Cybersecurity, gemelli digitali, edge computing, robotica, droni e calcolo quantistico rappresentano solo alcuni degli ambiti che stanno rapidamente convergendo con l'intelligenza artificiale. Emergono continuamente nuove combinazioni come l'AI quantistica, l'edge AI, la sovereign AI, le piattaforme di sviluppo native AI e i sistemi di sicurezza basati su AI, che meritano un'attenta considerazione strategica.
Il valore moltiplicativo delle combinazioni tecnologiche
Le aziende tendono spesso a considerare le tecnologie emergenti come entità separate, implementandole attraverso progetti distinti: un'iniziativa AI qui, un progetto blockchain là, un programma sui gemelli digitali altrove. Questo approccio compartimentato impedisce di cogliere le opportunità di creazione di valore che nascono proprio dalla convergenza tecnologica.
Quando si punta a creare nuove proposte di valore per i clienti o modelli di business innovativi attraverso l'AI, può sembrare naturale affidare ogni funzione agli agenti intelligenti. Tuttavia, questa visione isolata limita le possibilità strategiche, perché raramente gli agenti AI possono operare efficacemente senza l'integrazione con altre tecnologie. L'approccio più produttivo consiste nel considerare gli agenti AI come componenti intelligenti che esprimono il loro massimo potenziale quando si combinano con altre innovazioni.

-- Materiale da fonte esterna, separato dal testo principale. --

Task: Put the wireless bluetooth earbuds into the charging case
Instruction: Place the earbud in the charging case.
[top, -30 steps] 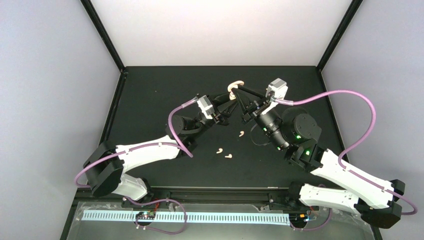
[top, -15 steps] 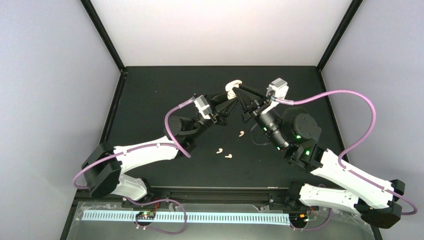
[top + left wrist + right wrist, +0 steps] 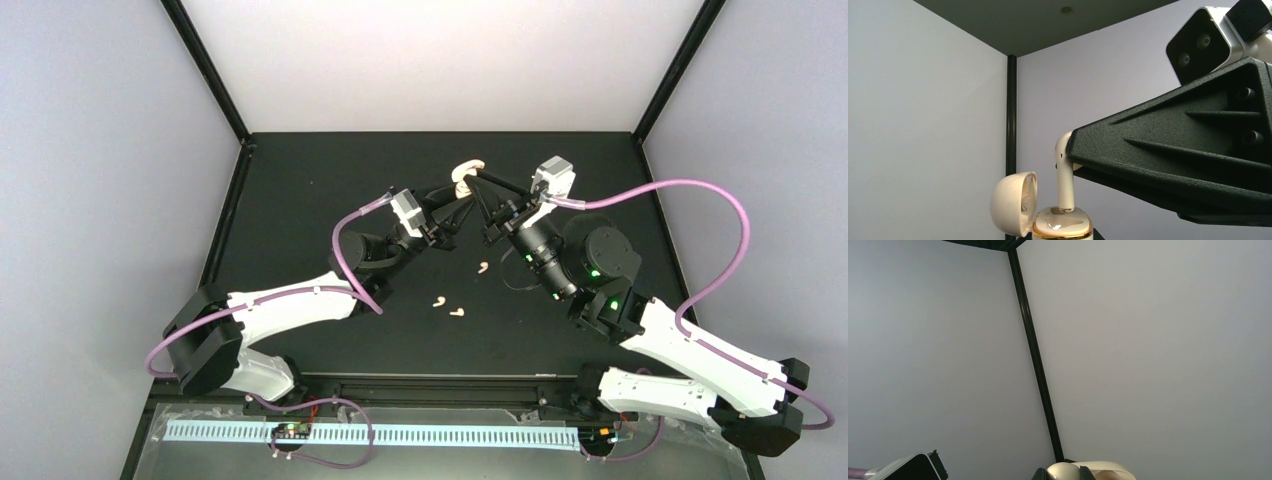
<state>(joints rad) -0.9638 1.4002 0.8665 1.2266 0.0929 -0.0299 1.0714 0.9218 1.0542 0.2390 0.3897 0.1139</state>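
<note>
Only the left wrist view shows the right gripper pinching one earbud, stem down in the open charging case. The top view adds the left gripper clamped on that case and three loose earbuds near it.

Black matte table, seen from above. We count three white earbuds lying loose on it near the middle. The first earbud lies alone, farther back. The second earbud and third earbud lie just beside each other, nearer us and apparently not touching. They are too small to read stem direction.
</note>
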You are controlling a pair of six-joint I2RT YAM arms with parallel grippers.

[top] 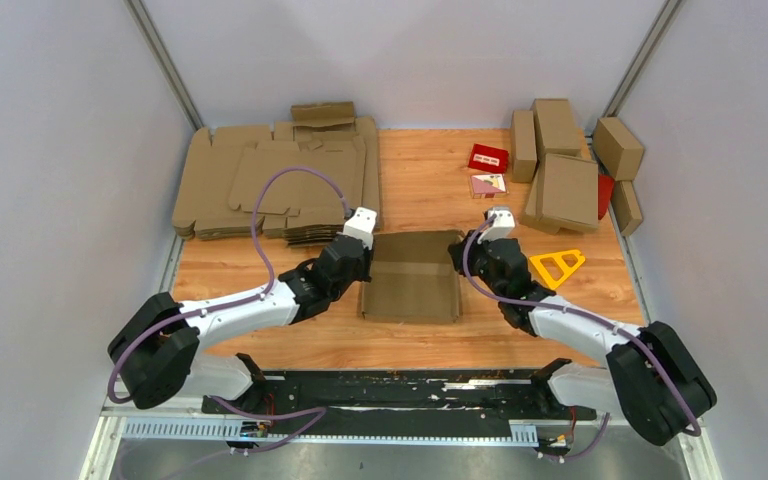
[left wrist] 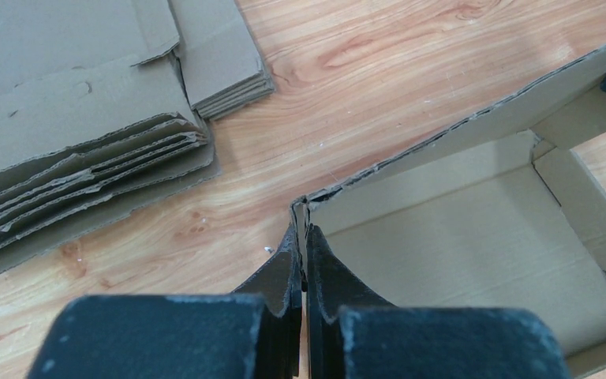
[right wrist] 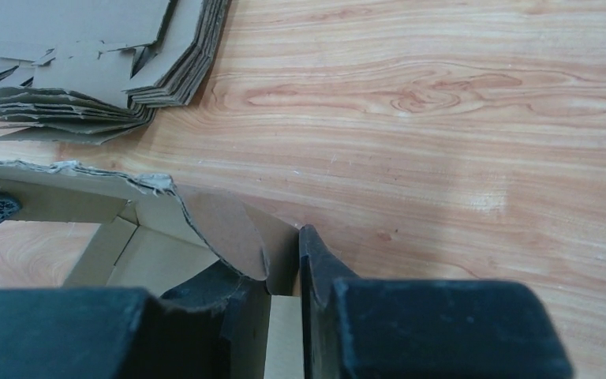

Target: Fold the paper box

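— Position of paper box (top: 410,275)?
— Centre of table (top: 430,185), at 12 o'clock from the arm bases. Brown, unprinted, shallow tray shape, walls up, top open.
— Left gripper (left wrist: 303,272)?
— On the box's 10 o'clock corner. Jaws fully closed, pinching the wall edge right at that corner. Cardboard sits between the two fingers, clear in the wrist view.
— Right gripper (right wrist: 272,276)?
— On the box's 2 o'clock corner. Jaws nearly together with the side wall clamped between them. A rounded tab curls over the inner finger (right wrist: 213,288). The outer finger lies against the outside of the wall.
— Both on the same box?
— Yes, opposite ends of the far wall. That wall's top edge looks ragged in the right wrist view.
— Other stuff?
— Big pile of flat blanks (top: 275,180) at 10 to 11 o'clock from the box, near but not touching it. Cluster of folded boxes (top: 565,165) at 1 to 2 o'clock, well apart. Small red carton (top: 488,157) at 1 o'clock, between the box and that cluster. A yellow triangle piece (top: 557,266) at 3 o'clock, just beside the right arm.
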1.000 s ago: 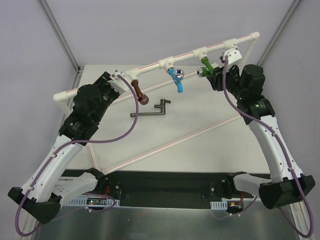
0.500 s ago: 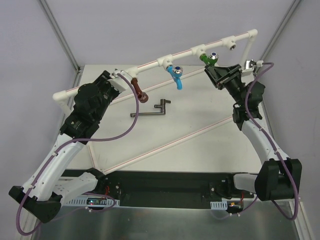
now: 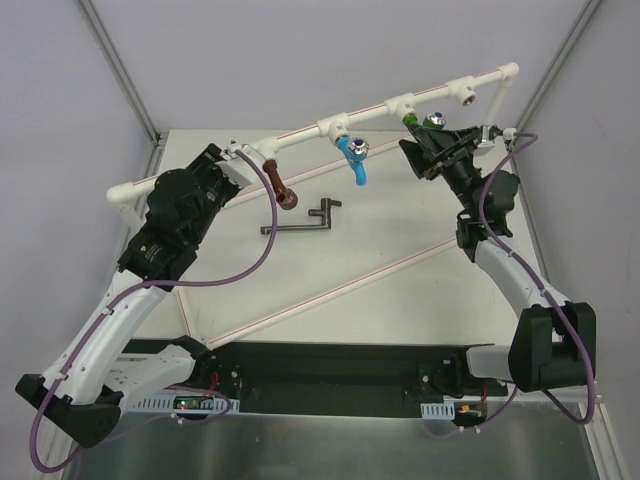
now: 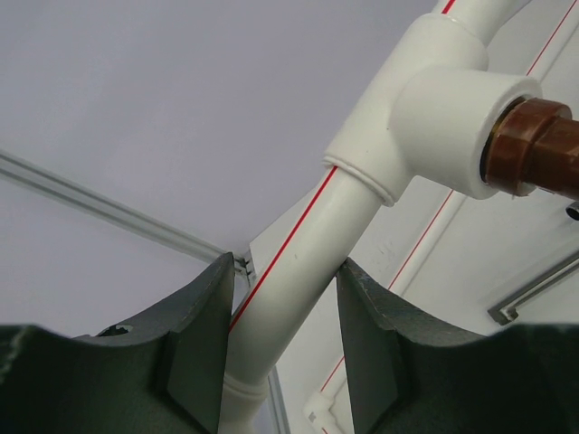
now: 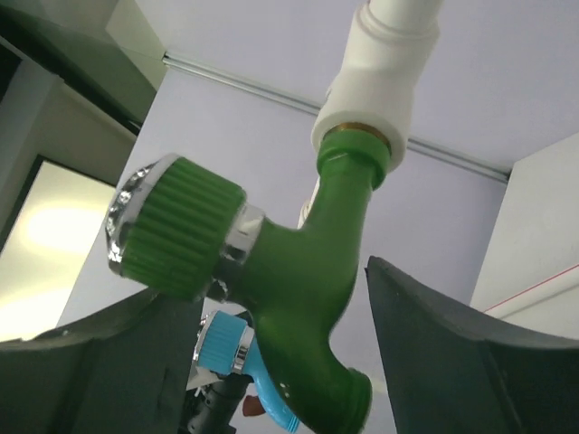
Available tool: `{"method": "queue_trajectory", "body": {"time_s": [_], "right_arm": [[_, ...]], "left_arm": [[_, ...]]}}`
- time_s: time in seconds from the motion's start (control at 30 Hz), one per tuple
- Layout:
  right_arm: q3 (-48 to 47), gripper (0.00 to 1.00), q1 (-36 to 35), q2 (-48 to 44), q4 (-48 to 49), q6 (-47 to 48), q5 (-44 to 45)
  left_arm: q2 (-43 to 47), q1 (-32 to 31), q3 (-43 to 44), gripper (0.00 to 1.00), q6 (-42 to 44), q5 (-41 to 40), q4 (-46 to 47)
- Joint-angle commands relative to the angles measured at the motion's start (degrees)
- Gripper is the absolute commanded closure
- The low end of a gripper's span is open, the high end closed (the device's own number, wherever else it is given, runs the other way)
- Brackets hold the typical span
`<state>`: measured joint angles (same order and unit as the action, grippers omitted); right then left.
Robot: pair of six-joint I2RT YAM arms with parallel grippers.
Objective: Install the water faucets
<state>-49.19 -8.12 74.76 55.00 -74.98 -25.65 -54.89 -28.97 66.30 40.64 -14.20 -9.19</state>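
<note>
The green faucet (image 3: 415, 123) sits screwed into a tee of the white pipe frame (image 3: 300, 136), silver end up. In the right wrist view the green faucet (image 5: 298, 262) hangs from its white fitting. My right gripper (image 5: 271, 289) straddles it, open, with a gap at the right finger (image 5: 434, 344). In the top view my right gripper (image 3: 420, 150) is just below it. The blue faucet (image 3: 353, 155) and the reddish-brown faucet (image 3: 281, 186) sit in their tees. My left gripper (image 3: 238, 162) is shut on the pipe (image 4: 362, 181), beside the brown faucet's tee (image 4: 434, 99).
A dark metal L-shaped tool (image 3: 300, 220) lies on the table under the pipe. A lower white pipe with a red stripe (image 3: 350, 285) runs diagonally across the table. Slanted metal posts (image 3: 120, 70) stand at the back corners.
My right wrist has rolled and its arm swung inward. The green faucet turned from pointing down-left to silver end up. The left arm has not moved.
</note>
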Motion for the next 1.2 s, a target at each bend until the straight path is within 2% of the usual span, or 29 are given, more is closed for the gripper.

Un esempio concreto viene dal settore retail: il sistema "Just Walk Out" sviluppato da Amazon per i negozi senza casse non si basava esclusivamente sull'AI, ma integrava computer vision, fusione di sensori, tecnologia RFID e il sistema di autenticazione biometrica Amazon One per offrire un'esperienza d'acquisto fluida. Un caso che dimostra come la vera innovazione nasca dall'orchestrazione intelligente di molteplici tecnologie.
Oltre l'AI: la strategia di iperautomazione
Molti esperti sottolineano giustamente che l'intelligenza artificiale non dovrebbe essere ridotta a un semplice strumento per incrementare la produttività e tagliare i costi, ma andrebbe sfruttata per generare nuovi flussi di ricavo attraverso modelli di business, prodotti e servizi inediti. Pur condivisibile, questo approccio rischia di far trascurare le opportunità offerte da altre tecnologie di automazione, dagli script al RPA (Robotic Process Automation).
Per evitare questa trappola, le organizzazioni dovrebbero sviluppare una strategia di iperautomazione indipendente e parallela rispetto a quella sull'AI. Tale strategia deve essere progettata per massimizzare l'efficienza operativa e la generazione di ricavi attraverso un'ampia gamma di tecnologie automatizzate, includendo l'AI quando appropriato ma senza subordinare l'intero programma di automazione agli obiettivi specifici dell'intelligenza artificiale. Solo così si può garantire un equilibrio strategico che sfrutti appieno il potenziale di tutte le tecnologie disponibili, evitando che l'entusiasmo per l'AI oscuri altre opportunità di trasformazione digitale altrettanto preziose.